• [ABOUT THIS TASK]: Go to the line below containing "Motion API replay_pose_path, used" and print exactly from there through the line containing "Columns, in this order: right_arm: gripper", both included. Print nothing else.
======== RECORDS TO PROCESS ========
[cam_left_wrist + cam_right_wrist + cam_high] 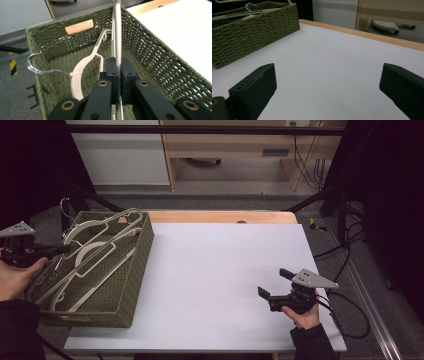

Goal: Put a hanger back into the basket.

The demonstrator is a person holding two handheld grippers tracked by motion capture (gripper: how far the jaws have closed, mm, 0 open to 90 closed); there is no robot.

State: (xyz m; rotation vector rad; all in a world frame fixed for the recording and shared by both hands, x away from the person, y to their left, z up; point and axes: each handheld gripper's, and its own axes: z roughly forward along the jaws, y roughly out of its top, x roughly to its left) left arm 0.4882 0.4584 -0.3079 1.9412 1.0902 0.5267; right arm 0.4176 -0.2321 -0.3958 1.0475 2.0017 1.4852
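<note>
Jaws on my left gripper (119,82) pinched tight on the thin bar of a pale hanger (117,32), the bar running straight up between the pads in the left gripper view. Jaws on my right gripper (327,87) spread wide, nothing between them, bare white worktop (332,65) below.

Near edge, high view: right hand (302,314) low at the right side of the worktop (220,280), right gripper (272,285) pointing left across the white surface. Left hand (15,277) at the far left, off the worktop edge, left gripper (59,249) reaching in over the left rim of the green woven basket (131,275).

Basket sits on the left part of the worktop, long side running away from me. Several pale hangers (100,252) lie stacked inside, overlapping; I cannot count them. In the left gripper view a second hanger (82,72) lies on the basket floor beside the held bar, its metal hook (37,66) curling toward the left wall.

Beyond the white sheet, a strip of bare wood (220,216) along the far edge. Farther back, floor, a wooden cabinet (225,150), cables (307,165) hanging at right.
</note>
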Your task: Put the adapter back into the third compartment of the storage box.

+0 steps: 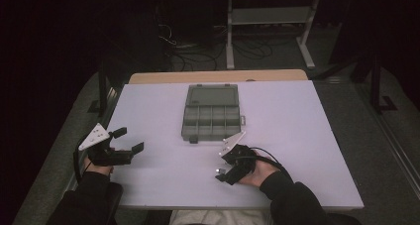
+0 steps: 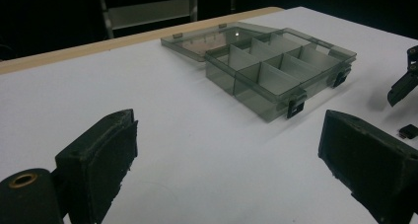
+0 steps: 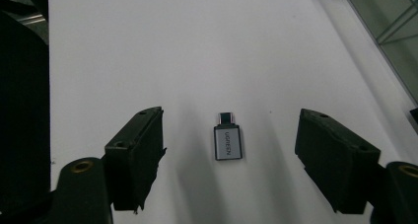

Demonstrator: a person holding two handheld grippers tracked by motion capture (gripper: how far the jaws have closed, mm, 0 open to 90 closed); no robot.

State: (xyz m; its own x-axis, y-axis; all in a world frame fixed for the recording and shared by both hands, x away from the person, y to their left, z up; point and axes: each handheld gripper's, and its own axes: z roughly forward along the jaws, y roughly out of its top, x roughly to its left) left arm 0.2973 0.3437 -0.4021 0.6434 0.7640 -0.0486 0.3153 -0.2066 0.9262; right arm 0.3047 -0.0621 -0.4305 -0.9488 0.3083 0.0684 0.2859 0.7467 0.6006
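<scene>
A small grey adapter (image 3: pixel 227 141) lay flat on the white table (image 3: pixel 197 46) — metal plug end pointing away, printed lettering along its top — between the right gripper's (image 3: pixel 229 150) spread jaws, touching neither

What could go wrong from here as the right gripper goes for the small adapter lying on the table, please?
The adapter lies flat and low between the right gripper, whose pads do not touch it, so they may skid over it or flick it away. It sits slightly nearer one pad, so closing could twist it. The organizer box stands open close by; a wide swing could knock it.
</scene>
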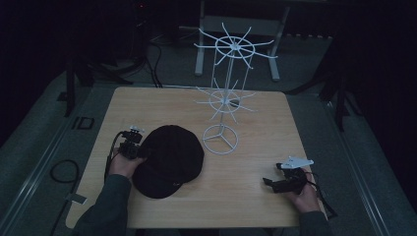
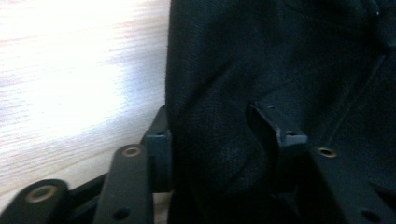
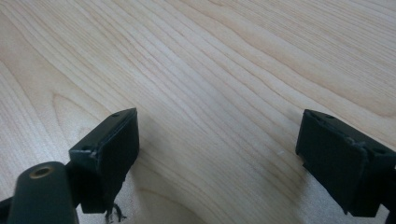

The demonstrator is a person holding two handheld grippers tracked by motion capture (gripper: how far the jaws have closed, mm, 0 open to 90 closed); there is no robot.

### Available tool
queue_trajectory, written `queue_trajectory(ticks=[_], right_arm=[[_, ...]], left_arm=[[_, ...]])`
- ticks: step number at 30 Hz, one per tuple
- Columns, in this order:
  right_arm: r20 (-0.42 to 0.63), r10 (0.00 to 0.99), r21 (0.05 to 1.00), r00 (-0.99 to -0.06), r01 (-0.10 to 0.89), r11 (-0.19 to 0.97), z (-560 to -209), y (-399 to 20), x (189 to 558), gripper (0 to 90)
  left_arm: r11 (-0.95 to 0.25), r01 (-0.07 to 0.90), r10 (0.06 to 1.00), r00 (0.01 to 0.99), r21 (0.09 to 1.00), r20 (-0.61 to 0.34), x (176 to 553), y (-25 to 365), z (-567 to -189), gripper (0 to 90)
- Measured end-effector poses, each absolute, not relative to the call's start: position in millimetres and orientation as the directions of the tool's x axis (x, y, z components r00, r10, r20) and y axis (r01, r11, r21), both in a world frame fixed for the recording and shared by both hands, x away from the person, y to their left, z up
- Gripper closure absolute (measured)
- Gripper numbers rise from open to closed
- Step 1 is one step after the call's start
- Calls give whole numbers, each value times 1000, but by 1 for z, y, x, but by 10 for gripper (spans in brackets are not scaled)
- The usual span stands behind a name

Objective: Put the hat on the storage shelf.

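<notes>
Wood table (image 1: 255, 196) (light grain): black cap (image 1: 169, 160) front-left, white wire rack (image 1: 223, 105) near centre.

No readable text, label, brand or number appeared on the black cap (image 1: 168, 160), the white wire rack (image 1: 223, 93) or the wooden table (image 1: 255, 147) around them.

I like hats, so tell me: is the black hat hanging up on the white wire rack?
No, the black hat lies flat on the wooden table, beside the white wire rack.
</notes>
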State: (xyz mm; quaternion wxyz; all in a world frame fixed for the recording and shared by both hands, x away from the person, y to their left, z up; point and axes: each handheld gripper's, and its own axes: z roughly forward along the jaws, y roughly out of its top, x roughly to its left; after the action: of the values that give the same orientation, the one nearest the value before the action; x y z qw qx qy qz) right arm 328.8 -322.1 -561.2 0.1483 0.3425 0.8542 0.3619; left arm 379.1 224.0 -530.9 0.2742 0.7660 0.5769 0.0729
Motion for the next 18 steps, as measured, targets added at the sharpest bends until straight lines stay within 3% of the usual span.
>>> queue_trajectory(ticks=[7,18], right_arm=[[-6,692,720,-721,478,504,-561,-322,329,132],[-6,693,720,-721,478,504,-561,-322,329,132]], left_arm=[[-219,833,939,322,509,-123,378,218,-526,703],[-122,819,937,282,561,-207,372,227,-519,767]])
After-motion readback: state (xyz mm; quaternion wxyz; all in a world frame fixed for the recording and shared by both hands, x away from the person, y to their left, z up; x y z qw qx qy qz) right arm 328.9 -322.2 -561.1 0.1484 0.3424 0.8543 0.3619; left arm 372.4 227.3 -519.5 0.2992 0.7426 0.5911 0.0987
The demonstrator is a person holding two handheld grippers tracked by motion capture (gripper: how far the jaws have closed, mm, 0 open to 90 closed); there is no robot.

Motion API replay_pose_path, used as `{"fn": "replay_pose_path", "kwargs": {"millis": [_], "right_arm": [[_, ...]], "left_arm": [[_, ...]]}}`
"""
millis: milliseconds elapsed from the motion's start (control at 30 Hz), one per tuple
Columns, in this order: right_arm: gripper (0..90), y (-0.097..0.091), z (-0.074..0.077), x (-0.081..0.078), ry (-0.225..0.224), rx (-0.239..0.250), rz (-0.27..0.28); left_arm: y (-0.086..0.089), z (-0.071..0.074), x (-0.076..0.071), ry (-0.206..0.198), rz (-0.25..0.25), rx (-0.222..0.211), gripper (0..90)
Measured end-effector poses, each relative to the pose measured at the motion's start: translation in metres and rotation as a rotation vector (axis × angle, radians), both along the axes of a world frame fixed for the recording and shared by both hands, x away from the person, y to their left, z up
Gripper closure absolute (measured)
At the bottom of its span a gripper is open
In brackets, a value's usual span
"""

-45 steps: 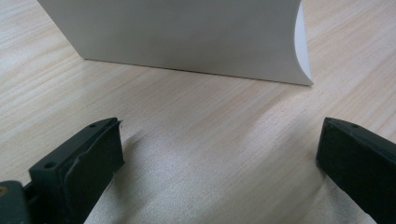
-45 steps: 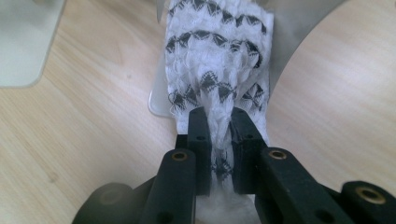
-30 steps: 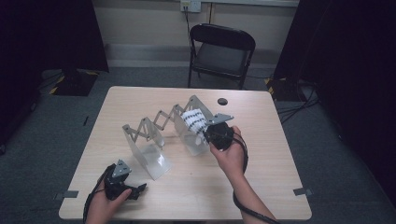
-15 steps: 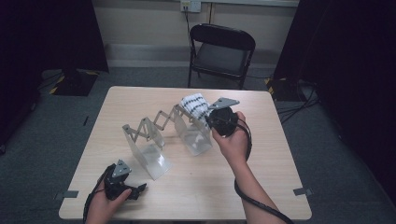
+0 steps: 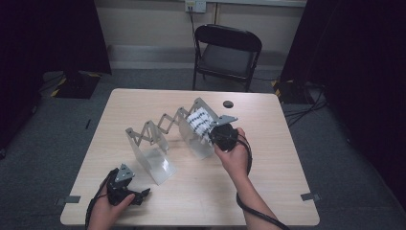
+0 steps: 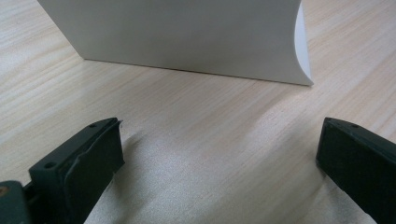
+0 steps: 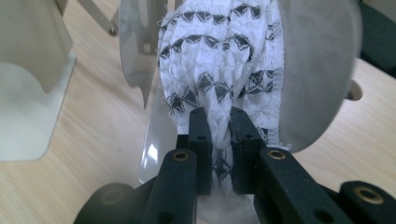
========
• [RESPONSE BOX]:
Motion API replay_pose_path, used as `{"fn": "replay_pose_path", "kwargs": {"millis": [_], "right_arm": [[_, ...]], "left_arm": [[_, ...]]}}`
"""
millis: milliseconds elapsed from the motion's start (control at 30 Hz), one per tuple
Columns, in this order: right_arm: gripper (0..90), y (-0.097..0.091), z (-0.074..0.077), x (-0.081..0.078), ry (-0.225..0.224), rx (-0.239..0.250), rz (-0.27..0.28); left_arm: y (-0.086..0.089), z (-0.071..0.074), x (-0.076..0.071), ry (-0.206..0.198), rz (-0.25..0.25), rx (-0.222..0.211), gripper (0..90)

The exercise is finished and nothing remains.